—Je crains d'être dans mon tort, puisque ma vie vous sépare de votre bonheur, et que ma santé vous ôte jusqu'à l'espérance.

—Votre vie et votre santé sont des présents de Dieu, Germaine. C'est un miracle du ciel qui vous a conservée; et maintenant que je sais quelle femme vous êtes, je bénis du fond de mon coeur les décrets de la Providence.

—Je vous remercie, don Diego, et je vous reconnais à ce langage doux et religieux. Vous êtes trop bon chrétien pour vous révolter contre un miracle. Mais ne regrettez-vous rien? Parlez-moi sans ménagements. Je me porte assez bien pour tout entendre.

—Je ne regrette qu'une chose, c'est de ne vous avoir pas donné mon premier amour.

—Que vous êtes vraiment bon! Cette femme n'a jamais été digne de vous.
Je ne l'ai jamais vue, mais je la déteste d'instinct, et je la méprise.

—Il ne faut pas la mépriser, Germaine. Je ne l'aime plus, parce que mon coeur est plein de vous, et qu'il n'y reste point de place pour l'image d'une autre; mais vous avez tort de la mépriser, je vous le jure.

—Pourquoi voulez-vous que j'aie plus d'indulgence que le monde? Elle a failli à tous ses devoirs, trompé l'honnête homme qui lui avait donné son nom. Comment une femme peut-elle trahir son mari?
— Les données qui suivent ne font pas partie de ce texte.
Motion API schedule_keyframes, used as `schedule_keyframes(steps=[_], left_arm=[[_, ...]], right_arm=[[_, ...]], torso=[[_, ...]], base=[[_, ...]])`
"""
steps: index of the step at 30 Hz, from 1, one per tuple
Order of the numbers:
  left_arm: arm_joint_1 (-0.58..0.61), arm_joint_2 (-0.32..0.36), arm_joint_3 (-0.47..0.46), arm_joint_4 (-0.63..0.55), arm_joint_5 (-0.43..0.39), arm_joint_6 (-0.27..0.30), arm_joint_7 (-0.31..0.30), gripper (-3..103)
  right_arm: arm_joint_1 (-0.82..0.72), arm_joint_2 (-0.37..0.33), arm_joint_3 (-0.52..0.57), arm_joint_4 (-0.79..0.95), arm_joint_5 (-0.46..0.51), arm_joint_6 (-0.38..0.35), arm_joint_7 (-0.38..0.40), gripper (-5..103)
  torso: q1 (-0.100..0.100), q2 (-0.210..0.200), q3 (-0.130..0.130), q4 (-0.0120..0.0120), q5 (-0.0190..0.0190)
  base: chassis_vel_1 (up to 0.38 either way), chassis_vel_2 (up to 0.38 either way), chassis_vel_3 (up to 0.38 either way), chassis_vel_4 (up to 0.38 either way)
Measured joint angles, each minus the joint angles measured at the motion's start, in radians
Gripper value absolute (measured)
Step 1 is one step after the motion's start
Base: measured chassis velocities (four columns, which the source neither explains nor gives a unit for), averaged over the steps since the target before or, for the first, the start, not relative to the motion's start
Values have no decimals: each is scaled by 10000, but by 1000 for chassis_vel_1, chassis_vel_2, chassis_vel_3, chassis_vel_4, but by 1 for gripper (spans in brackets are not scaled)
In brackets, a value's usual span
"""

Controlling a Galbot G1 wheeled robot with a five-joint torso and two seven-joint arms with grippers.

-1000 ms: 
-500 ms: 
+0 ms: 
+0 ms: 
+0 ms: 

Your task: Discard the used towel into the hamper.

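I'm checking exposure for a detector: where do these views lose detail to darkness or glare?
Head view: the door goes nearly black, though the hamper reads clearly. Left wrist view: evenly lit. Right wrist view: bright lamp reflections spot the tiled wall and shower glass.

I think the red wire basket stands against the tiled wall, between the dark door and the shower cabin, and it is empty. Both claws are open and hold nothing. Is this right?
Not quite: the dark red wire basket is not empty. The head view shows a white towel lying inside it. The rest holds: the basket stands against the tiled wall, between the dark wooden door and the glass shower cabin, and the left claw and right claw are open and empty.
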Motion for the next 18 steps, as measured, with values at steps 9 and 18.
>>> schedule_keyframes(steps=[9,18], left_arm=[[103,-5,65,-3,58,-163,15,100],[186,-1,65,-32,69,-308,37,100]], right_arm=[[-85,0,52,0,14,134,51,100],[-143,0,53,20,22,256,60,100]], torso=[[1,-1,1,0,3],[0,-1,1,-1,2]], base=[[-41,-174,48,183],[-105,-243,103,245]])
—Elle est coupable aux yeux du monde; mais il ne m'est pas permis de la blâmer: elle m'aimait.

—Eh! qui ne vous aimerait pas, mon ami? Vous êtes si bon! si grand! si noble! si beau! Ne vous en défendez pas et ne hochez pas la tête. Je n'ai pas plus mauvais goût qu'une autre, et je sais bien ce que je dis. Vous ne ressemblez ni à M. Le Bris, ni à Gaston de Vitré, ni à Spiro Dandolo, ni à tous ceux qui ont du succès auprès des femmes; et pourtant c'est en vous voyant la première fois que j'ai compris que l'homme était la plus belle créature de Dieu.

—Vous m'aimez donc un peu, Germaine?